This can deadlock the disable path itself: scx_alloc_and_add_sched() runs
under scx_enable_mutex and creates a helper kthread; if that new kthread is
one of the stalled fair tasks, the mutex holder waits forever and
scx_root_disable() can never make progress. Only sub-sched support exposes
this, since sub-sched enables are the only path where
scx_alloc_and_add_sched() can race the root's disable.
Move the DISABLING check after @scx_switching_all. @scx_switching_all
serves as a proxy for __scx_switched_all, so while it's set, forks keep
going to scx. Once cleared, DISABLING applies normally.
v2: Reword in-source comment and description. (Andrea)
Fixes: 337ec00b1d9c ("sched_ext: Implement cgroup sub-sched enabling and disabling")
Signed-off-by: Tejun Heo <tj@kernel.org>
Reviewed-by: Andrea Righi <arighi@nvidia.com>
---
kernel/sched/ext.c | 22 +++++++++++++++++++++-
1 file changed, 21 insertions(+), 1 deletion(-)
--- a/kernel/sched/ext.c
+++ b/kernel/sched/ext.c
@@ -5092,10 +5092,30 @@ static const struct kset_uevent_ops scx_
*/
bool task_should_scx(int policy)
{
- if (!scx_enabled() || unlikely(scx_enable_state() == SCX_DISABLING))

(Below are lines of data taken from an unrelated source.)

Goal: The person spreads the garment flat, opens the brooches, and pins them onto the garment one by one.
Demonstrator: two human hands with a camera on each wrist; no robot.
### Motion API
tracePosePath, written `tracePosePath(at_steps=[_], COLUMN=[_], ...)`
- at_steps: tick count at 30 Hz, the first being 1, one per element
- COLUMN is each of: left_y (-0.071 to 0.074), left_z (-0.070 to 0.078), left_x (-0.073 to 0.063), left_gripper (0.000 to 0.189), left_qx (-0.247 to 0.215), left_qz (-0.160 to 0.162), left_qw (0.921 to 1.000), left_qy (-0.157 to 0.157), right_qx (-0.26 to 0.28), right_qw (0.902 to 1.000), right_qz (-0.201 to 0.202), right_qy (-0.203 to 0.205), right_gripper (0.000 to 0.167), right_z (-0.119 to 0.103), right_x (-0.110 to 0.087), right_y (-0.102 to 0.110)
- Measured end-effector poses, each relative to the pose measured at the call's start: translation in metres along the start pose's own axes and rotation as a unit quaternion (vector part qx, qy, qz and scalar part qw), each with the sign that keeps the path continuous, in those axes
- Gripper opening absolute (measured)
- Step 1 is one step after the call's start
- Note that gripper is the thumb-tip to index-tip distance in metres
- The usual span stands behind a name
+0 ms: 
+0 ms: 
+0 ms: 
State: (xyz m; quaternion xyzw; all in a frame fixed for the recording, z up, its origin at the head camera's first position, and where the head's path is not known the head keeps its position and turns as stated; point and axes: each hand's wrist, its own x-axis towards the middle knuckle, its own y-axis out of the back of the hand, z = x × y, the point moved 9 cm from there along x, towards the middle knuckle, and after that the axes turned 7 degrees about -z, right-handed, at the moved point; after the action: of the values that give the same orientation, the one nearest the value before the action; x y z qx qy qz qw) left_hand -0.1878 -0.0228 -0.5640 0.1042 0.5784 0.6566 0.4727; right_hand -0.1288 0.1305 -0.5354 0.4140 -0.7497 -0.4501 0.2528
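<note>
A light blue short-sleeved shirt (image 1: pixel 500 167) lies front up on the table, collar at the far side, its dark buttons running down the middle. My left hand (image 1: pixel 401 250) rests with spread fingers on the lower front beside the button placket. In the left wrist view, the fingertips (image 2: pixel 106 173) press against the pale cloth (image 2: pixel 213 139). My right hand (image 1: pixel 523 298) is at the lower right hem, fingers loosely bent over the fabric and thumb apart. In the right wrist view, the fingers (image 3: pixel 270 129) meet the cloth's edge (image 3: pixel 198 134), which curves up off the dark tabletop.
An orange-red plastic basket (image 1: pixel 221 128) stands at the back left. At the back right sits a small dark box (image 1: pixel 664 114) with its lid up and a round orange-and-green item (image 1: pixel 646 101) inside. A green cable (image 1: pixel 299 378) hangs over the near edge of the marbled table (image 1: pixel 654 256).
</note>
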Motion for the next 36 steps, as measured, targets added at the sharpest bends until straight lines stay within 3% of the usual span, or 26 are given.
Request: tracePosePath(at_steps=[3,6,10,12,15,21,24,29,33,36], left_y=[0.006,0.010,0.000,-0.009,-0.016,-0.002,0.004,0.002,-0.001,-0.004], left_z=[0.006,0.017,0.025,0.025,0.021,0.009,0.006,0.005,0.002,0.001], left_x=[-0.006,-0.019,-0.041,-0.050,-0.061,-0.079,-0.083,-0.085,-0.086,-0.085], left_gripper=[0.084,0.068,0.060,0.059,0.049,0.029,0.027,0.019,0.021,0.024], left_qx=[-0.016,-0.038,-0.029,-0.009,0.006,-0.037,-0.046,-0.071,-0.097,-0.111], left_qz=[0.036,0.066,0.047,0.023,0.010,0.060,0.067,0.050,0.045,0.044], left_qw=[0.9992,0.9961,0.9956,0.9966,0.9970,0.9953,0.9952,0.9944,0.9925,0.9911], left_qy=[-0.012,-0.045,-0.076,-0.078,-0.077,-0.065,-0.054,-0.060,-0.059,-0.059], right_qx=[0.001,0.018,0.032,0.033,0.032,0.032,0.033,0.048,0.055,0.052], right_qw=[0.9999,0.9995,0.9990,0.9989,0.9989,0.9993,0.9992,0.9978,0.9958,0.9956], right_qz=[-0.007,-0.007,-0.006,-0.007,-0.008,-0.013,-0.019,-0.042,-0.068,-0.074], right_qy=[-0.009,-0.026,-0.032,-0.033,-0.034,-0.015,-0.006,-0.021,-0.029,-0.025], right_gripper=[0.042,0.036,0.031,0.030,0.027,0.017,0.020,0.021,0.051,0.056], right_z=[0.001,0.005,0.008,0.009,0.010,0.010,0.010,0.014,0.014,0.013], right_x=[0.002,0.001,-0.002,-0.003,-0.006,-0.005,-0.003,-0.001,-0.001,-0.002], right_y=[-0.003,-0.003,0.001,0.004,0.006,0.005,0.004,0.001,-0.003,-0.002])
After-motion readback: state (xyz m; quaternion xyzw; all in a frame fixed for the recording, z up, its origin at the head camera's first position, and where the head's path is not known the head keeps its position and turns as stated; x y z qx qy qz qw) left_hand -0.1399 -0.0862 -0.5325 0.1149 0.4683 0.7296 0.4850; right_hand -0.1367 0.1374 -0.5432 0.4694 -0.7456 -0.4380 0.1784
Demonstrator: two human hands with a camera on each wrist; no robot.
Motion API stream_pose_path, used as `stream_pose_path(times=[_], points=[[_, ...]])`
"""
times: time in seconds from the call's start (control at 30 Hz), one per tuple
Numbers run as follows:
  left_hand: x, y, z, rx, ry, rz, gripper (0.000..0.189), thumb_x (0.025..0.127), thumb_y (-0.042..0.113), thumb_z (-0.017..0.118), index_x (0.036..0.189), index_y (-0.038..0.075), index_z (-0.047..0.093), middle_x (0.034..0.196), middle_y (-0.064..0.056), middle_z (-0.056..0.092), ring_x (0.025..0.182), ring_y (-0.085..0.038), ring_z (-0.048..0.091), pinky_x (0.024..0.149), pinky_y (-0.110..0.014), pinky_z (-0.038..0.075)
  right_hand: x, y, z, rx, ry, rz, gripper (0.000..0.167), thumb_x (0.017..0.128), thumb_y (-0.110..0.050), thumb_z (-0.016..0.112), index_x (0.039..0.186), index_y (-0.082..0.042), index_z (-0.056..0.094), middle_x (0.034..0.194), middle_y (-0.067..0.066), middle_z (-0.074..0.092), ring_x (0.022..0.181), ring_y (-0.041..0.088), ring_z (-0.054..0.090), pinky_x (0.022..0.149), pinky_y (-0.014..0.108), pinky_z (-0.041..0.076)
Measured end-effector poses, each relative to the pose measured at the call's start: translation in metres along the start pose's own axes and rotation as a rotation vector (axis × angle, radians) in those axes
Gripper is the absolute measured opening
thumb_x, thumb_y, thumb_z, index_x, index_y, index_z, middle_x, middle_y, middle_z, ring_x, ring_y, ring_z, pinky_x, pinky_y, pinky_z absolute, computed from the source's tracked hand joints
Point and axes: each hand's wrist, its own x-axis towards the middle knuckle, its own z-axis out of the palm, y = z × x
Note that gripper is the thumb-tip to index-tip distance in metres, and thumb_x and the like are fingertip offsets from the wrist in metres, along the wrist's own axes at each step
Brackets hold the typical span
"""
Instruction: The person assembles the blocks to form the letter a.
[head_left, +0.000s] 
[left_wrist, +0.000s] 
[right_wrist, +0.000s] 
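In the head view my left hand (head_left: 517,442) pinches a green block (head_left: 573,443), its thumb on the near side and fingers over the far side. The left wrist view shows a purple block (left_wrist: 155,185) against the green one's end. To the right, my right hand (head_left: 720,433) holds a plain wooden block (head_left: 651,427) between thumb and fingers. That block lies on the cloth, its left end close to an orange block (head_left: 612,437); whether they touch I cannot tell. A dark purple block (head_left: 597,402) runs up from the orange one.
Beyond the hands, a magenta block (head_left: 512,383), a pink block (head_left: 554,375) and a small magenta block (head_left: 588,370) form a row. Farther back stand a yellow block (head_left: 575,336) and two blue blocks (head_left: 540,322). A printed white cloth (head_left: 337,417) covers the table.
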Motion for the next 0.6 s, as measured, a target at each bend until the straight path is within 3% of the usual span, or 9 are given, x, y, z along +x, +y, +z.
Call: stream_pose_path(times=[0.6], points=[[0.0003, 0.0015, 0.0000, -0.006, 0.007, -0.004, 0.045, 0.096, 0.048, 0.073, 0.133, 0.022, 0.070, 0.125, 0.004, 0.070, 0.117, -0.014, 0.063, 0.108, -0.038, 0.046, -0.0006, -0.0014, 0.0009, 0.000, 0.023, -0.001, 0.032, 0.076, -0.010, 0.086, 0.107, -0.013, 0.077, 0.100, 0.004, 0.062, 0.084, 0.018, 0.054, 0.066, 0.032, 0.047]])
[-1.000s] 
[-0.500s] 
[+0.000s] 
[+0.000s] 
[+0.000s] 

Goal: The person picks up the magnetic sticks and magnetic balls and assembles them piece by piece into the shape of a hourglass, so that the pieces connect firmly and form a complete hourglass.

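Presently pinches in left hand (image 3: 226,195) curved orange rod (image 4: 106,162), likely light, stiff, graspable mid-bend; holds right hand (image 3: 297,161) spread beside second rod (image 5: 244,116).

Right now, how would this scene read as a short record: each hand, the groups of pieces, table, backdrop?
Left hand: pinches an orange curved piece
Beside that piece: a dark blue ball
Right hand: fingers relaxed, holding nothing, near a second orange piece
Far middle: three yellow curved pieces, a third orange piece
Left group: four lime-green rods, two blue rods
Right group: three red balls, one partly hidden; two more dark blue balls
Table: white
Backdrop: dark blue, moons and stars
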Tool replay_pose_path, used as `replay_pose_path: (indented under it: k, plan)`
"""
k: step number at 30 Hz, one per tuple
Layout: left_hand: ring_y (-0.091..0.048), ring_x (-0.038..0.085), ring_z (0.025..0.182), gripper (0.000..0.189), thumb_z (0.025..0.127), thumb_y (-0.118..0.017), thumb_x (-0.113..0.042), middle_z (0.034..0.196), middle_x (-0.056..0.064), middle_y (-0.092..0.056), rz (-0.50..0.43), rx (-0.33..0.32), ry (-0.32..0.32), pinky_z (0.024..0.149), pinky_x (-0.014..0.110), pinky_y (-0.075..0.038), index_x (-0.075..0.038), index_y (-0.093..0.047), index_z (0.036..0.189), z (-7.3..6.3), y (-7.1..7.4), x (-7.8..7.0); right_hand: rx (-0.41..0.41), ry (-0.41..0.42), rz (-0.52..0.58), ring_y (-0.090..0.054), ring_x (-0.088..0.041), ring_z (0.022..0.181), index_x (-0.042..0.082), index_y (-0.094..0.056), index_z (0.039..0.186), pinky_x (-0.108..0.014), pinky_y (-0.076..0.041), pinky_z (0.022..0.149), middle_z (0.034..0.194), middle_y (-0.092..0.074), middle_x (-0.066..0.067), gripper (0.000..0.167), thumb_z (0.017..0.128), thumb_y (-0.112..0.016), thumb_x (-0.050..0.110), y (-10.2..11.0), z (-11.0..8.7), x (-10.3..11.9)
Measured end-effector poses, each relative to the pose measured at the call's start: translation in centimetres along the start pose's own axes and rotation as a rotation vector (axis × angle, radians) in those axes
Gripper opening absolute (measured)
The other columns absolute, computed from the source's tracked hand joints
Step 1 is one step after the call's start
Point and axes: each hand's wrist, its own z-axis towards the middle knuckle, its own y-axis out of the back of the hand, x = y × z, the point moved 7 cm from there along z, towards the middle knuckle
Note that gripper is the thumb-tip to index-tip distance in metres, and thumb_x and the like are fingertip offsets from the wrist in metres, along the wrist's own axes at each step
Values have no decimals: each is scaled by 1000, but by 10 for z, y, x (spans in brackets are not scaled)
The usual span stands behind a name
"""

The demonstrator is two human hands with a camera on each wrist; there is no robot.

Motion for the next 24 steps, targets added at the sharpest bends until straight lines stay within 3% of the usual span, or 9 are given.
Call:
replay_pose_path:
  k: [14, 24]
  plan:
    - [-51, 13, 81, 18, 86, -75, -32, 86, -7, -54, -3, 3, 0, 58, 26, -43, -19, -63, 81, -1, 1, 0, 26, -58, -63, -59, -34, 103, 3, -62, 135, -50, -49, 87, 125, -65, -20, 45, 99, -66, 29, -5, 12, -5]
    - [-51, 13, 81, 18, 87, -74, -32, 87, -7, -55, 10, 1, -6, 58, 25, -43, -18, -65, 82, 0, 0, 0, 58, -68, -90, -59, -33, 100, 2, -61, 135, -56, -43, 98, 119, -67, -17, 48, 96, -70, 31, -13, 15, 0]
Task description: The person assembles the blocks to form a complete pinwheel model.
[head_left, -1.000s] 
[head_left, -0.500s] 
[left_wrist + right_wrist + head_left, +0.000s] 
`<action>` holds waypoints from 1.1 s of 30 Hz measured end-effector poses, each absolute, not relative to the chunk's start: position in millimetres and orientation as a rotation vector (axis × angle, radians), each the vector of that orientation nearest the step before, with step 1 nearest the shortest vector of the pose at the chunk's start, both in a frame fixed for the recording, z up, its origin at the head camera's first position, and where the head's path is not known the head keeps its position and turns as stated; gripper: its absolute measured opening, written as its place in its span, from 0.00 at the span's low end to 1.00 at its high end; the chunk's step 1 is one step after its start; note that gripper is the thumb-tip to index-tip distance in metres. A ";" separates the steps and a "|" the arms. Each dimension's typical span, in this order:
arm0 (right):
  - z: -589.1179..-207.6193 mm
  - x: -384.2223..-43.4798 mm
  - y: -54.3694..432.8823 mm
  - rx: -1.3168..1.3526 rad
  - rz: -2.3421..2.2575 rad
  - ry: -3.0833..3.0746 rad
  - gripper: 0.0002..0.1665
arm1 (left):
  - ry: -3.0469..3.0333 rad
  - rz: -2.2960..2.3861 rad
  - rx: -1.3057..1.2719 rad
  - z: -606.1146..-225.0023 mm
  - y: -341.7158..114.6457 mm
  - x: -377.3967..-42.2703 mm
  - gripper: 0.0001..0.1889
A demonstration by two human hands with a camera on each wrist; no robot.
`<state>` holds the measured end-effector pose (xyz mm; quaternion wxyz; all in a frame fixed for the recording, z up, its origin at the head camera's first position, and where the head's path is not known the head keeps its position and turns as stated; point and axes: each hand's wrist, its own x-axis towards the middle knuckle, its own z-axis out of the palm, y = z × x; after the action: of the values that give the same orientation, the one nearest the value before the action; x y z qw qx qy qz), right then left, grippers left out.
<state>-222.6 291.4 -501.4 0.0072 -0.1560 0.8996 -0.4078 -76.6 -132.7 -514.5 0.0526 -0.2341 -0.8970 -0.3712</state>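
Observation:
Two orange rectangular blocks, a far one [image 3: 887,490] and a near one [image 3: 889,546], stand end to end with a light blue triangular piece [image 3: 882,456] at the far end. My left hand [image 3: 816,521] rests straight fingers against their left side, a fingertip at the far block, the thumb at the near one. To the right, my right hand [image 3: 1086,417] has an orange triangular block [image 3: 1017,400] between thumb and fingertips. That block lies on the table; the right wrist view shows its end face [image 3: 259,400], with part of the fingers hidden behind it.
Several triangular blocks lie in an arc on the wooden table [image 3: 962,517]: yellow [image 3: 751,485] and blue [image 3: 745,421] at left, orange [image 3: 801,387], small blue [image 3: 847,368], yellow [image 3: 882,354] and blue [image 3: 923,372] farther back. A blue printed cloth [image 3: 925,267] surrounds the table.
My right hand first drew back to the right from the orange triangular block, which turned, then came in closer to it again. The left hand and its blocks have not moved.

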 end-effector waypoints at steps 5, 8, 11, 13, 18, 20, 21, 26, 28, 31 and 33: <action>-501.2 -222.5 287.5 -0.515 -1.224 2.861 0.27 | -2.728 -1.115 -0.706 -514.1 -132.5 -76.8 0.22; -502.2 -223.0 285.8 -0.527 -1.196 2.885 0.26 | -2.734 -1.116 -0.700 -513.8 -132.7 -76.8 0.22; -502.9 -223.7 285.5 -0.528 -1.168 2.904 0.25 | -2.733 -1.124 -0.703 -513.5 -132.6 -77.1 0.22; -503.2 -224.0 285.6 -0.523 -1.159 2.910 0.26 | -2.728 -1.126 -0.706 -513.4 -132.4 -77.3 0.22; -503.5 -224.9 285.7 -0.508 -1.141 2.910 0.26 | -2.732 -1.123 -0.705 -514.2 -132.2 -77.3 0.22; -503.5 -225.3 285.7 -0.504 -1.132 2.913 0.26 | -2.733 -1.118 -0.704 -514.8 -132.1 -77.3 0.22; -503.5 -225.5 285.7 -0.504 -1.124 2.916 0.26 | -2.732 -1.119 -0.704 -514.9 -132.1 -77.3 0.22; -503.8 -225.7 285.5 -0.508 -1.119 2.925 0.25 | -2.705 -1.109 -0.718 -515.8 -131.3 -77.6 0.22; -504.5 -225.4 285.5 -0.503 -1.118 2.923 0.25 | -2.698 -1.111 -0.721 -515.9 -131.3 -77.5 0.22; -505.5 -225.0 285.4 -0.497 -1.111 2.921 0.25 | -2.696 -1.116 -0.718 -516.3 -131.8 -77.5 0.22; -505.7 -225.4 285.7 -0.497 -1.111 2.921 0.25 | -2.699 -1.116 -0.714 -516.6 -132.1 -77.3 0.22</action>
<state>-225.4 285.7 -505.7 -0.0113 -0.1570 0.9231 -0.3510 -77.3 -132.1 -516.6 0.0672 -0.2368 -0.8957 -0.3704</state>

+ /* if disabled, nothing should be on it */
+ if (!scx_enabled())
return false;
+
+ /* scx is taking over all SCHED_OTHER and SCHED_EXT tasks */
if (READ_ONCE(scx_switching_all))
return true;
+
+ /*
+ * scx is tearing down - keep new SCHED_EXT tasks out.
+ *
+ * Must come after scx_switching_all test, which serves as a proxy
+ * for __scx_switched_all. While __scx_switched_all is set, we must
+ * return true via the branch above: a fork routed to fair would
+ * stall because next_active_class() skips fair.
+ *
+ * This can develop into a deadlock - scx holds scx_enable_mutex across
+ * kthread_create() in scx_alloc_and_add_sched(); if the new kthread is
+ * the stalled task, the disable path can never grab the mutex to clear
+ * scx_switching_all.
+ */
+ if (unlikely(scx_enable_state() == SCX_DISABLING))
+ return false;
+
return policy == SCHED_EXT;
}
Hello, Applied to sched_ext/for-7.1-fixes. Thanks. -- tejun
Hi Tejun,
On Sun, May 17, 2026 at 07:43:16AM -1000, Tejun Heo wrote:
> scx_root_disable() enters SCX_DISABLING before it grabs scx_enable_mutex to
> clear __scx_switched_all and scx_switching_all. task_should_scx() short-circuits on DISABLING,
> so forks in that window land on fair while next_active_class() still skips
> fair - the new tasks stall.
>
> This can deadlock the disable path itself: scx_alloc_and_add_sched() runs
> under scx_enable_mutex and creates a helper kthread; if that new kthread is
> one of the stalled fair tasks, the mutex holder waits forever and
> scx_root_disable() can never make progress. Only sub-sched support exposes
> this, since sub-sched enables are the only path where
> scx_alloc_and_add_sched() can race the root's disable.
>
> Move the DISABLING check after @scx_switching_all. @scx_switching_all
> serves as a proxy for __scx_switched_all, so while it's set, forks keep
> going to scx. Once cleared, DISABLING applies normally.
>
> v2: Reword in-source comment and description. (Andrea)
>
> Fixes: 337ec00b1d9c ("sched_ext: Implement cgroup sub-sched enabling and disabling")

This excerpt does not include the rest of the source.